→ Task details:
In the records that follow, show each line where the word "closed" is present.

→ Available data:
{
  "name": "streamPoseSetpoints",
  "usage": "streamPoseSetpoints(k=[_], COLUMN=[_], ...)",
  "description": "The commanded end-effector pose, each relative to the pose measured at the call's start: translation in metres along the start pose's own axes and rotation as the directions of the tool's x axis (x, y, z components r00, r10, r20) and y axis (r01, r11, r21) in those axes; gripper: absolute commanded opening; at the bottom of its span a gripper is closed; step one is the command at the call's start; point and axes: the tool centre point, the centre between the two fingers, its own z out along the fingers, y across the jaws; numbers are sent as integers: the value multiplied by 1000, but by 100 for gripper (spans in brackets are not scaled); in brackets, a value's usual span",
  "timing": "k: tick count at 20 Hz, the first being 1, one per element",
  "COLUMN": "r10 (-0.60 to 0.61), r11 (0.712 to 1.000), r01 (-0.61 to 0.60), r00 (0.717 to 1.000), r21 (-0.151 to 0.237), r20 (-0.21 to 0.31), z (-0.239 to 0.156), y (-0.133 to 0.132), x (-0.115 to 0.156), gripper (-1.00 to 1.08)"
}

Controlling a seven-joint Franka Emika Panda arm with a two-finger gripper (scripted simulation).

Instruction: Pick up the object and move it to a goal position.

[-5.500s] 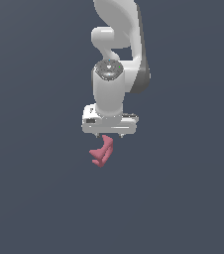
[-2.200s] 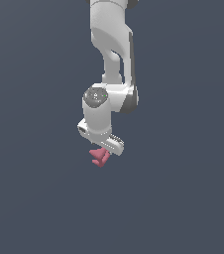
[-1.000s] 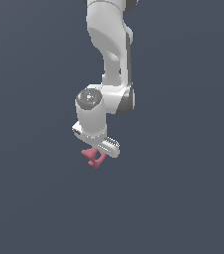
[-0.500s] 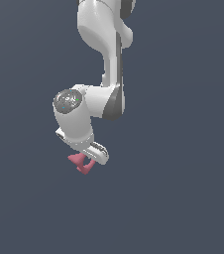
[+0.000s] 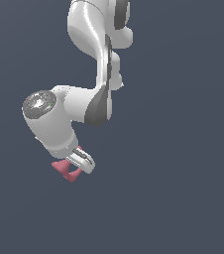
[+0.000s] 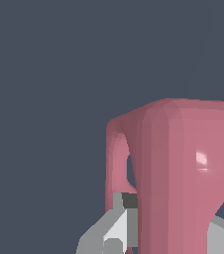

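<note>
A: Where is the pink-red object (image 5: pixel 66 170), and how does the gripper (image 5: pixel 74 166) stand?

B: The object hangs under the white wrist housing (image 5: pixel 52 121), pinched between the 2 fingers (image 6: pixel 115 229); the wrist view shows grey pads flanking its body (image 6: pixel 183 178). No goal marker shows in either view.

A: What does the carry probably demand?

B: Likely a constant squeeze and smooth, slow travel, since the piece is irregular and could pivot in the grip. Release seems wise only once the arm is at rest over the goal.
</note>
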Motion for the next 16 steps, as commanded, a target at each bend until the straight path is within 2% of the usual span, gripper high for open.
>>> streamPoseSetpoints(k=[1, 8, 16], r10=[-1, -1, -1], r11=[1000, 1000, 1000], r01=[1, 1, 1], r00=[1000, 1000, 1000], r21=[0, 0, 0], r20=[0, 0, 0], z=[-4, -11, -13], y=[3, 8, 9], x=[10, 28, 34], gripper=[-100, -100, -100])
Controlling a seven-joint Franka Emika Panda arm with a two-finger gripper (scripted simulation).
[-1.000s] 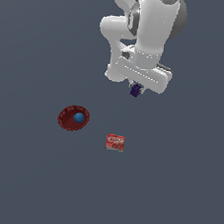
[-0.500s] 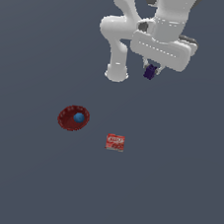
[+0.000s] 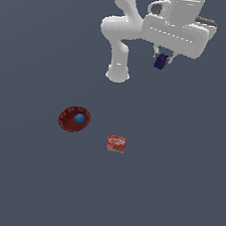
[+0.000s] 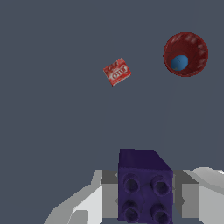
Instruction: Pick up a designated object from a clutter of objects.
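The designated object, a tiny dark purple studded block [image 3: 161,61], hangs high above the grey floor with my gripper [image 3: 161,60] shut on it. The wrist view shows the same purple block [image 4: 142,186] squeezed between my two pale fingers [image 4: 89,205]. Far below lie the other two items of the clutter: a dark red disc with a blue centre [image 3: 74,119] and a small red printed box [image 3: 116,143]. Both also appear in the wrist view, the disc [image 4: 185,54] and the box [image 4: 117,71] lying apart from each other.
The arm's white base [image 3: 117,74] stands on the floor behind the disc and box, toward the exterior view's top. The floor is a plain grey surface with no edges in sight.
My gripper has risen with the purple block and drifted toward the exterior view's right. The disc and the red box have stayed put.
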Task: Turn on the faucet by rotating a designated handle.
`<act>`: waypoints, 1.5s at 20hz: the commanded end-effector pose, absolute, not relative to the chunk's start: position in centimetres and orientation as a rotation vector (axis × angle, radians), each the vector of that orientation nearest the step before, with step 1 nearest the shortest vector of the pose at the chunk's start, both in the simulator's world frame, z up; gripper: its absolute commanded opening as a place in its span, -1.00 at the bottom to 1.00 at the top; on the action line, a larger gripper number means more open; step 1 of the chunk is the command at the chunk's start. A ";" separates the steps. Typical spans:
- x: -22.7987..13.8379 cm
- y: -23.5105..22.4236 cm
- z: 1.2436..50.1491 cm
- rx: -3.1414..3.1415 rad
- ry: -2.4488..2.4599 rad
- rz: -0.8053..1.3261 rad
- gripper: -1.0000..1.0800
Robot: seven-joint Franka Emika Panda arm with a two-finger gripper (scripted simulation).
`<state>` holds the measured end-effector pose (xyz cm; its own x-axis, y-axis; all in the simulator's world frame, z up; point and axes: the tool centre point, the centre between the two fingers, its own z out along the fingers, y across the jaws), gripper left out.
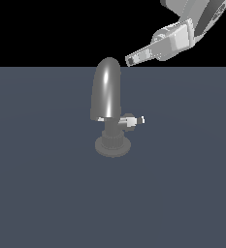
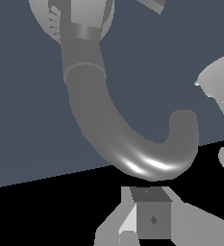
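You are looking at a wide, flat, dark blue-grey surface (image 1: 37, 193) that fills the lower part of the exterior view, with black above it.

Your arm (image 1: 192, 19) enters from the upper corner on the exterior view's right and slopes down toward the middle, its white and grey wrist links tilted so the end points down and toward the exterior view's left.

The faucet (image 1: 106, 94) stands upright near the middle of the surface: a glossy grey, round-topped spout on a short neck above a round ribbed base (image 1: 113, 145). In the wrist view the same spout (image 2: 132, 144) shows as a curved hook-shaped tube seen from above, with a bright highlight on its bend.

The pincer (image 1: 130, 60) hangs just beside the top of the spout, on the exterior view's right, a little above the spout's rounded crown and apart from it. It has hold of nothing. In the wrist view only a grey block of it (image 2: 149, 216) shows at the edge, and you cannot tell from either view how far apart its fingers stand.

The handle (image 1: 130, 121) sticks out sideways from the faucet's neck toward the exterior view's right, a stubby grey knob with a short white-tipped lever, well below the pincer and untouched.
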<state>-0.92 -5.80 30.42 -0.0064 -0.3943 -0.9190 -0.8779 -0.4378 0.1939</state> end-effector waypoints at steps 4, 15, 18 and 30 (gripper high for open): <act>-0.3 -6.9 26.9 -1.618 1.402 1.539 -1.00; -1.1 -8.4 19.9 -1.180 1.544 1.683 -1.00; -1.4 -8.5 18.7 -1.102 1.564 1.703 -1.00; -1.9 -8.5 17.6 -1.031 1.580 1.719 -1.00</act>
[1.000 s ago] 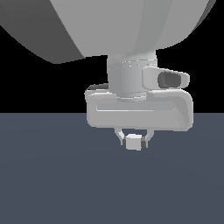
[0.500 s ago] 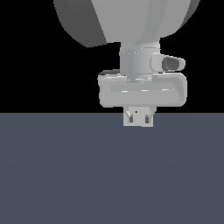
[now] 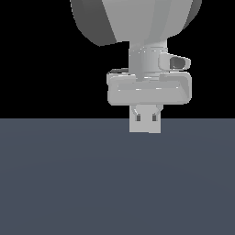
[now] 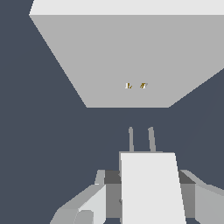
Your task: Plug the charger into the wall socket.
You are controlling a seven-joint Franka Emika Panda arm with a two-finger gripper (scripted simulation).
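Count: one charger (image 4: pixel 151 188), bearing two prongs (image 4: pixel 141 139). One socket (image 4: pixel 131 57), a pale grey plate, showing two small slots (image 4: pixel 136 85). One gripper (image 3: pixel 146 111) with two fingers (image 4: pixel 83 205). One dark floor (image 3: pixel 69 183).

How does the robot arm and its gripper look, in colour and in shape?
The arm is pale grey, with a broad rounded shell and darker shading on one side. Below it a cylindrical wrist carries a small side knob with a dark end. The gripper has a wide, boxy light grey body with rounded corners and short grey fingers. No cables or markings show.
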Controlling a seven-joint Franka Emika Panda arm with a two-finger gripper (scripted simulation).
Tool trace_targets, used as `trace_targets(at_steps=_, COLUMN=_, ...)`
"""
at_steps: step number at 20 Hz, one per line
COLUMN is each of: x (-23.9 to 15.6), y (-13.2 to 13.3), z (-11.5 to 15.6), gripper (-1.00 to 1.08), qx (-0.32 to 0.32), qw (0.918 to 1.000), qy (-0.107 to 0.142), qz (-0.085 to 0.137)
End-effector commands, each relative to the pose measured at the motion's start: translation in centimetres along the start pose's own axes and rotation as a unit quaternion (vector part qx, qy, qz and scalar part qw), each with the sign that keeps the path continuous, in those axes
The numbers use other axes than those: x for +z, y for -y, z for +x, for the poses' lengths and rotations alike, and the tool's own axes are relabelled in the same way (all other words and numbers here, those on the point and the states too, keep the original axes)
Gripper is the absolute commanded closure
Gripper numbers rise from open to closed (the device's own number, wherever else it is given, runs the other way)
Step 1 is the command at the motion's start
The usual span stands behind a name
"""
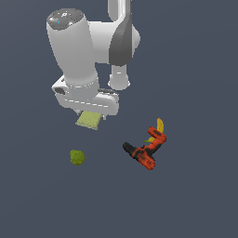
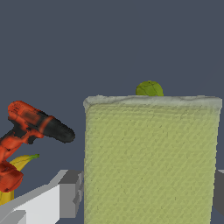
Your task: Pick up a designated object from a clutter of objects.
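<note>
The designated object, a thin pale yellow-green pad point(image 1: 88, 120) with a sponge-like texture, sticks out from under my hand in the exterior view. In the wrist view the pad point(image 2: 151, 157) fills the space between my two grey fingers point(image 2: 70, 192), which press on its two sides. My gripper point(image 2: 146, 194) is shut on the pad; in the exterior view the gripper point(image 1: 92, 114) has its fingertips hidden by the hand. Whether the pad touches the floor I cannot tell.
An olive-green ball point(image 1: 77, 157) lies toward the exterior view's left, and shows just past the pad's edge in the wrist view point(image 2: 149, 89). A red-and-black drill point(image 1: 145, 151) point(image 2: 30, 131) and a small yellow curved piece point(image 1: 160, 124) point(image 2: 19, 162) lie to the exterior view's right.
</note>
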State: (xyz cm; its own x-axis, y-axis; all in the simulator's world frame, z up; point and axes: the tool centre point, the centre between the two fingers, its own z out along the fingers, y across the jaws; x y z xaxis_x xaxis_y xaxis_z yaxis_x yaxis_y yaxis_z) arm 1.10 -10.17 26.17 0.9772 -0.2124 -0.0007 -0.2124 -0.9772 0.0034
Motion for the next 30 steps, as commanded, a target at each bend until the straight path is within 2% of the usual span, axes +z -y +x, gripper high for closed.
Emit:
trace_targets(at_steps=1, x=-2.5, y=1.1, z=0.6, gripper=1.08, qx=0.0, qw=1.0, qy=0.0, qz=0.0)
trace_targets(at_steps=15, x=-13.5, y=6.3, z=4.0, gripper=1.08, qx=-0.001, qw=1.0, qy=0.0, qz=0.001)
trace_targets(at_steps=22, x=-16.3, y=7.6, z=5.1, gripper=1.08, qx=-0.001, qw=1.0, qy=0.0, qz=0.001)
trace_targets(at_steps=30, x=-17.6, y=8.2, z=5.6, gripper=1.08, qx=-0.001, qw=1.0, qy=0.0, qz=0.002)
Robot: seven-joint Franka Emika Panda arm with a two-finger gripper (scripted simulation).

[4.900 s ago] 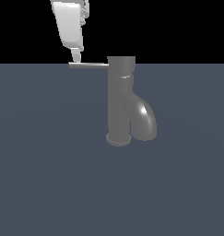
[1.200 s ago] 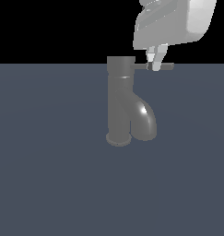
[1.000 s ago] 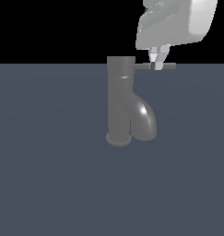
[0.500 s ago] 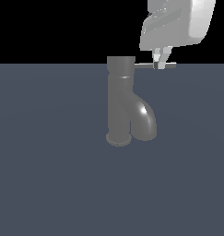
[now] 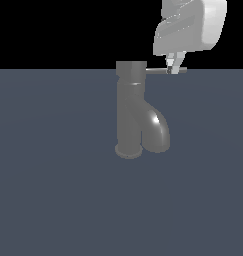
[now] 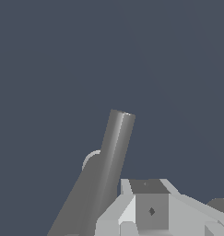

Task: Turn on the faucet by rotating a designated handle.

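Faucet (image 5: 129, 112) is seated upright on the surface (image 5: 53, 200), spout curving down toward the exterior view's right. Handle (image 5: 158, 71) is seen projecting horizontally from the top cap, toward the exterior view's right. Hand (image 5: 174, 66) is positioned from above at the rod's outer end, fingertips (image 5: 171, 64) at rod height, touching or just beside it. Far-end placement is judged to give the most leverage for a push. Whether the fingers are apart or together cannot be told; no clamp on the rod is evident. In the wrist view the handle (image 6: 114, 147) is seen lengthwise just past the hand.
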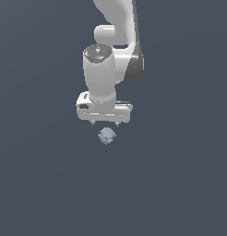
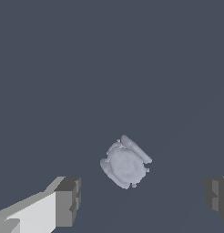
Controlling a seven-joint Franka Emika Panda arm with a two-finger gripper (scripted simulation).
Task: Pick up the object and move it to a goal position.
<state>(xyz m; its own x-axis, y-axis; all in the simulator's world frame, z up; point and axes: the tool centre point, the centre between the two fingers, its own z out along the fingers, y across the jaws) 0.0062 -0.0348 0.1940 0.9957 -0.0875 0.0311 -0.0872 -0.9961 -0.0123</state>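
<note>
The object (image 1: 106, 136) is a small pale lavender-grey lump with rounded bumps, lying on the dark grey floor. It also shows in the wrist view (image 2: 125, 162), tilted, between the two finger lines. My white gripper (image 1: 105, 123) hangs just above and slightly behind it, pointing down. It is open and empty. In the wrist view the gripper (image 2: 143, 200) has its grey fingertips (image 2: 68, 201) spread wide apart, with the object lying apart from both.
The white arm (image 1: 110, 55) rises from the gripper toward the top of the exterior view. A plain dark grey floor (image 1: 41, 184) surrounds the object on all sides.
</note>
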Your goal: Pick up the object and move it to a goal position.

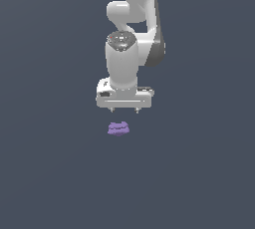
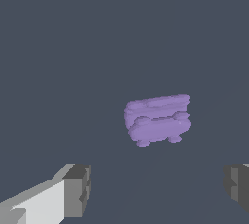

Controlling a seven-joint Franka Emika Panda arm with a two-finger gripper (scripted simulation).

→ Task output:
  "description": "The commanded end-effector pose, each relative to the pose measured at the call's start: translation in metres along the start pose's own axes and rotation as the directions of the tool's x axis (x, y, z components r00, r10, r20) and y axis (r01, r11, r21) in those axes; gripper: absolute commanded opening; at the bottom of its span a gripper is closed; step one is the command at the call's start; point and axes: the tool centre point, the centre between the two fingers, its own z out along the fingers, y across the jaws; numbers are sent as integers: the value multiplied by 1000, but by 100 for gripper (spans in brackets are not scaled); in brackets, a value's usual span",
Gripper numbers rise from open to closed (the device's own number, wherever else it is given, runs the other way)
Motion for the next 30 steps, as commanded, a target at each bend until the straight path is within 2% of the usual span, axes +z -y +x, gripper high for closed.

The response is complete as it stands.